E così l’accordo con la Turchia è andato. Con poche capitolazioni rispetto al “ricatto” turco di accelerare il processo di adesione della Turchia all’Unione europea.

Sì perché così è stato considerato dai più, un “ricatto” di un Paese non democratico e per di più troppo arretrato per aspirare a entrare a far parte del club dei ricchi europei.

Tempo addietro, un decennio orsono, la Turchia voleva veramente entrare in Europa. E il nostro costante rifiuto veniva in quel Paese così commentato: “ma come? Alla Spagna, al Portogallo, alla Grecia, poveri e appena usciti da regimi dittatoriali avete detto: entrate in Europa, crescerete economicamente e acquisirete il nostro DNA democratico. A noi invece dite: non potete entrare fino a quando non sarete democratici e ricchi economicamente”.

Così andò, che a forza di porta sbattute in faccia, la Turchia guardò altrove, a Oriente. E pian piano è scivolata via da quel laicismo che ne costituiva l’orgoglio nazionale, avviato dal leader storico Atatürk, verso un fondamentalismo crescente.

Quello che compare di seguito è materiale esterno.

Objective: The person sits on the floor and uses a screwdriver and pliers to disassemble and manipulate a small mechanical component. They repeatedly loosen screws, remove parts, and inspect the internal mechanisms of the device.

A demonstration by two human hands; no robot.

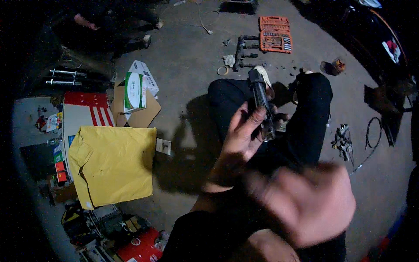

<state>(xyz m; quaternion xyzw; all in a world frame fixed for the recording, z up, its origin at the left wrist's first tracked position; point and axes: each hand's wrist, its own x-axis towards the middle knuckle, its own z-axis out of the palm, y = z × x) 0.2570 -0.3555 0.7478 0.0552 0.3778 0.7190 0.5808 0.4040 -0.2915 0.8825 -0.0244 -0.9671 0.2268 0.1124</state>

Gravissimo errore. L’accettazione della Turchia avrebbe mostrato al mondo il carattere aperto dell’Europa e lanciato un ponte verso l’Islam moderato di imparagonabile potenza simbolica. Oggi, nessuno certo ha la palla di vetro, è probabile che vivremmo una stagione di confronti internazionali con i popoli mediorientali ben meno drammatica di quella odierna.

Tutto questo per dire che, per quanto la Turchia di oggi è ben più difficilmente avvicinabile di quella di soli 10 anni fa, la recente richiesta di accelerare il dialogo per l’adesione turca all’Unione europea non è un ricatto ma una fantastica occasione per rimediare a un incredibile errore strategico commesso da una classe dirigente miope.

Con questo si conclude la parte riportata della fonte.